* **What the task asks**: Reproduce each line of the data exactly as it is.

════

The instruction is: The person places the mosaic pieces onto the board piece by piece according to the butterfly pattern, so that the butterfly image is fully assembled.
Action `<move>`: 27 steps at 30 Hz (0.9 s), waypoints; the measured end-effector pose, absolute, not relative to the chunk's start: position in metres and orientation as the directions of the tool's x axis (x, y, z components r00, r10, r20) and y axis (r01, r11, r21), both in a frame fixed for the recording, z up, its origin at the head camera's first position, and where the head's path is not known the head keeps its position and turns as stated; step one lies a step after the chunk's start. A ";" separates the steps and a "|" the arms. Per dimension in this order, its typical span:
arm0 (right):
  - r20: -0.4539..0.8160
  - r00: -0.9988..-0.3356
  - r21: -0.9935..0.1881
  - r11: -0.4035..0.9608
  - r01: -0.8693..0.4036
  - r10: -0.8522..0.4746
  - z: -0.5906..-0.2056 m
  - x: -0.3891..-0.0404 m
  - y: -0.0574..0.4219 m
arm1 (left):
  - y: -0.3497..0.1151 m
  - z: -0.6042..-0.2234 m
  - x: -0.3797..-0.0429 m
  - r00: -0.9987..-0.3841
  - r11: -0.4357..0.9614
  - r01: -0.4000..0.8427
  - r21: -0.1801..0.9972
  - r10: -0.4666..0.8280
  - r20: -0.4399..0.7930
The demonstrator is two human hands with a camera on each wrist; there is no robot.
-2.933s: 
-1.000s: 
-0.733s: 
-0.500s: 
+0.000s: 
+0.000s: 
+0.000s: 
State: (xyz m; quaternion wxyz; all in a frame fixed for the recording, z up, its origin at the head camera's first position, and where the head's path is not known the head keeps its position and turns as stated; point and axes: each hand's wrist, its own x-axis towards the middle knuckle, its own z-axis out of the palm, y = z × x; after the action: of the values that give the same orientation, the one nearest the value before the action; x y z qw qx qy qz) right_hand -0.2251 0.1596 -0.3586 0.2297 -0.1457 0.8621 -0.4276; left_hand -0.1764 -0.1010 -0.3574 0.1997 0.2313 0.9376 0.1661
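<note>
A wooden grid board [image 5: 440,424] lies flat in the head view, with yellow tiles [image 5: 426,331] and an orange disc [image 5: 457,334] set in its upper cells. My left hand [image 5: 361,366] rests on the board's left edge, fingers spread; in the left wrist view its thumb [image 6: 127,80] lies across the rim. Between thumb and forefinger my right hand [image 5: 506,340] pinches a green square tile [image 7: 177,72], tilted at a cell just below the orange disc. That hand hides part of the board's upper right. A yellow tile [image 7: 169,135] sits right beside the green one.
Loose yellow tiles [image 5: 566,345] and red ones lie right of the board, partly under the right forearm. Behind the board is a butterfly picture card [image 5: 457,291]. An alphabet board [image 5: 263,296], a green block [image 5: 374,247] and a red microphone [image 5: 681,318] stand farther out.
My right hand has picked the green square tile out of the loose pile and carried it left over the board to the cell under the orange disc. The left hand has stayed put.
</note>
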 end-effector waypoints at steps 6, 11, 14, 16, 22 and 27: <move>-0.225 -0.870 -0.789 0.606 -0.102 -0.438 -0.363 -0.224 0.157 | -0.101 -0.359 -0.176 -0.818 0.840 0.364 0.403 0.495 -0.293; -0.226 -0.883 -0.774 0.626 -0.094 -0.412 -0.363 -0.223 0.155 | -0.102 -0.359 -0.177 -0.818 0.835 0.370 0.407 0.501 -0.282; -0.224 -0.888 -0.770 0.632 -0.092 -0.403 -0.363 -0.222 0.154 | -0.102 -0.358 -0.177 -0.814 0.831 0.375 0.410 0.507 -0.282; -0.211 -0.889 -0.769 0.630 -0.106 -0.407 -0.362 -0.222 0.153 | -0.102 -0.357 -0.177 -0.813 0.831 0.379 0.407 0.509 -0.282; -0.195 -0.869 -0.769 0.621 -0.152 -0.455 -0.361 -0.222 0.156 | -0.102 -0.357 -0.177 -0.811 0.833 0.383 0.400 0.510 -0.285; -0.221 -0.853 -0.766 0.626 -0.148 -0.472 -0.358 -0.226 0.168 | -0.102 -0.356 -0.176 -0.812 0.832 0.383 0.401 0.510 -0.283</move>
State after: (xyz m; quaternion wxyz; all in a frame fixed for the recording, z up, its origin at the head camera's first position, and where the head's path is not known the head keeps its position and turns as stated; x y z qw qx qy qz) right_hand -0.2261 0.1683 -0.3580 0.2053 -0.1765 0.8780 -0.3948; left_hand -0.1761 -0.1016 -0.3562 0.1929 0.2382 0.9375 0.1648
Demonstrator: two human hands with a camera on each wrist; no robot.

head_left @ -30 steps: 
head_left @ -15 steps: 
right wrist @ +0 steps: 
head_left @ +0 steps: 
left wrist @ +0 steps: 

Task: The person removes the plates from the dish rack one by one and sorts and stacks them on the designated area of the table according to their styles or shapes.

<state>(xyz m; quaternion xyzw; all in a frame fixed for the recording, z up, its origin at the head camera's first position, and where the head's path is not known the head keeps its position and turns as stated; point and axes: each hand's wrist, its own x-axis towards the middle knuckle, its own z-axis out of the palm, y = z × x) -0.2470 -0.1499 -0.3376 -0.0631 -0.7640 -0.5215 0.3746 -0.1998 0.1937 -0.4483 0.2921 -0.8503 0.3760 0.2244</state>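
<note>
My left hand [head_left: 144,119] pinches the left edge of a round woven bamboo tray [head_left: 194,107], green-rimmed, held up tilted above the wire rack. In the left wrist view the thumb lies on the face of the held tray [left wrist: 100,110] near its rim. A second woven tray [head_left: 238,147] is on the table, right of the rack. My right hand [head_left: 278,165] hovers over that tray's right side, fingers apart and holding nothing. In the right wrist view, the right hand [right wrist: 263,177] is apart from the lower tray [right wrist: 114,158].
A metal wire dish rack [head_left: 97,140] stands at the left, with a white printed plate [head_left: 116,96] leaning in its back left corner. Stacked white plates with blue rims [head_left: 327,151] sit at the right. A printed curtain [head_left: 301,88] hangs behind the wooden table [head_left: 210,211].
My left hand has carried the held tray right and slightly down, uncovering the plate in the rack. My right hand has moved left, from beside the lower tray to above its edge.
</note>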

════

* **Output of the exercise**:
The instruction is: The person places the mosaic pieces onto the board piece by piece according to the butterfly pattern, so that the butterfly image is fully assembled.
Action `<move>`: 27 steps at 30 Hz (0.9 s), waypoints; the measured end-effector pose, absolute, not relative to the chunk's start: position in metres and orientation as the directions of the tool's x axis (x, y, z components r00, r10, r20) and y axis (r01, r11, r21), both in a frame fixed for the recording, z up, its origin at the head camera's first position, and where the head's path is not known the head keeps its position and turns as stated; step one lies a step after the chunk's start. A ";" separates the steps and a "|" the arms. Per dimension in this order, its typical span:
arm0 (right):
  - r20: -0.4539..0.8160
  - r00: -0.9988..-0.3356
  - r21: -0.9935..0.1881
  - r11: -0.4035..0.9608
  - r01: -0.8693..0.4036
  - r10: -0.8522..0.4746
  - z: -0.5906..-0.2056 m
  - x: -0.3891..-0.0404 m
  - y: -0.0574..0.4219 m
arm1 (left):
  - y: -0.3497..0.1151 m
  - z: -0.6042..-0.2234 m
  - x: -0.3797..-0.0429 m
  - r00: -0.9987..-0.3841
  - r11: -0.4357..0.9614
  - r01: -0.4000..0.8427
  - r21: -0.1801..0.9972
  - r10: -0.4666..0.8280
  - r20: -0.4399..0.7930
The demonstrator is two human hands with a camera on each wrist; there is no robot.
-2.933s: 
-1.000s: 
-0.733s: 
-0.500s: 
+0.000s: 
+0.000s: 
+0.000s: 
State: (xyz m; quaternion wxyz; all in a frame fixed for the recording, z up, its origin at the head camera's first position, and where the head's path is not known the head keeps its position and turns as stated; point and axes: each hand's wrist, its own x-axis towards the middle knuckle, its own z-axis out of the palm, y = z × x; after the action: of the values that give the same orientation, the one nearest the value before the action; x y z qw qx qy qz) right_hand -0.2251 0.1596 -0.3586 0.2297 -0.1457 0.8621 -0.4276; left_hand -0.1764 -0.1010 -0.3574 0.1997 0.2313 0.9376 0.1661
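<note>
A wooden grid board [image 5: 440,424] lies flat in the head view, with yellow tiles [image 5: 426,331] and an orange disc [image 5: 457,334] set in its upper cells. My left hand [image 5: 361,366] rests on the board's left edge, fingers spread; in the left wrist view its thumb [image 6: 127,80] lies across the rim. Between thumb and forefinger my right hand [image 5: 506,340] pinches a green square tile [image 7: 177,72], tilted at a cell just below the orange disc. That hand hides part of the board's upper right. A yellow tile [image 7: 169,135] sits right beside the green one.
Loose yellow tiles [image 5: 566,345] and red ones lie right of the board, partly under the right forearm. Behind the board is a butterfly picture card [image 5: 457,291]. An alphabet board [image 5: 263,296], a green block [image 5: 374,247] and a red microphone [image 5: 681,318] stand farther out.
My right hand has picked the green square tile out of the loose pile and carried it left over the board to the cell under the orange disc. The left hand has stayed put.
</note>
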 end-effector waypoints at steps 6, 11, 14, 16, 22 and 27: <move>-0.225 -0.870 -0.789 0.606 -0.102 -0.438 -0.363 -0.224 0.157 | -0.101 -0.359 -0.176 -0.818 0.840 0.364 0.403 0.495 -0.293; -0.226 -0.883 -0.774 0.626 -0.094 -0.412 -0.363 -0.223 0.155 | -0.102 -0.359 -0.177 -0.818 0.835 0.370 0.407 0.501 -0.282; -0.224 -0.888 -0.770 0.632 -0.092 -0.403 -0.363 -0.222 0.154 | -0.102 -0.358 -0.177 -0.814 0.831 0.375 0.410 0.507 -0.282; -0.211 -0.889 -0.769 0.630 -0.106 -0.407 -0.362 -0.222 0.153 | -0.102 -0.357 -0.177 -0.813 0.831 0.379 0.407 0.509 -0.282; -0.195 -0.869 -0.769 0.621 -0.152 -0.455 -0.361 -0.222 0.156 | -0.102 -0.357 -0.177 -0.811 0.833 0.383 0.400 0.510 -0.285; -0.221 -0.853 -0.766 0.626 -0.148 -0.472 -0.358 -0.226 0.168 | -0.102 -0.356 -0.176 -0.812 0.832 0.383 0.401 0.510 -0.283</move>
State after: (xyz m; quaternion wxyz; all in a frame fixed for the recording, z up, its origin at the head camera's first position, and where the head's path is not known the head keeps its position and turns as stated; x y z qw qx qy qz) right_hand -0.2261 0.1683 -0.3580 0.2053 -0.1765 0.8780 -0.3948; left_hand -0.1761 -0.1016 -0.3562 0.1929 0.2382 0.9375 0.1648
Demonstrator: two human hands with a camera on each wrist; no robot.

head_left @ -30 steps: 
head_left @ -15 steps: 
right wrist @ +0 steps: 
head_left @ +0 steps: 
left wrist @ +0 steps: 

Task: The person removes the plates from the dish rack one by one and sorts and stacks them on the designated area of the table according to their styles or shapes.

<state>(xyz m; quaternion xyzw; all in a frame fixed for the recording, z up, its origin at the head camera's first position, and where the head's path is not known the head keeps its position and turns as stated; point and axes: each hand's wrist, its own x-axis towards the middle knuckle, its own z-axis out of the palm, y = z × x) -0.2470 -0.1499 -0.3376 -0.0631 -0.7640 -0.5215 0.3746 -0.1998 0.1937 -0.4483 0.2921 -0.8503 0.3760 0.2244</state>
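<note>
My left hand [head_left: 144,119] pinches the left edge of a round woven bamboo tray [head_left: 194,107], green-rimmed, held up tilted above the wire rack. In the left wrist view the thumb lies on the face of the held tray [left wrist: 100,110] near its rim. A second woven tray [head_left: 238,147] is on the table, right of the rack. My right hand [head_left: 278,165] hovers over that tray's right side, fingers apart and holding nothing. In the right wrist view, the right hand [right wrist: 263,177] is apart from the lower tray [right wrist: 114,158].
A metal wire dish rack [head_left: 97,140] stands at the left, with a white printed plate [head_left: 116,96] leaning in its back left corner. Stacked white plates with blue rims [head_left: 327,151] sit at the right. A printed curtain [head_left: 301,88] hangs behind the wooden table [head_left: 210,211].
My left hand has carried the held tray right and slightly down, uncovering the plate in the rack. My right hand has moved left, from beside the lower tray to above its edge.
</note>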

The exercise asks for nothing more than this.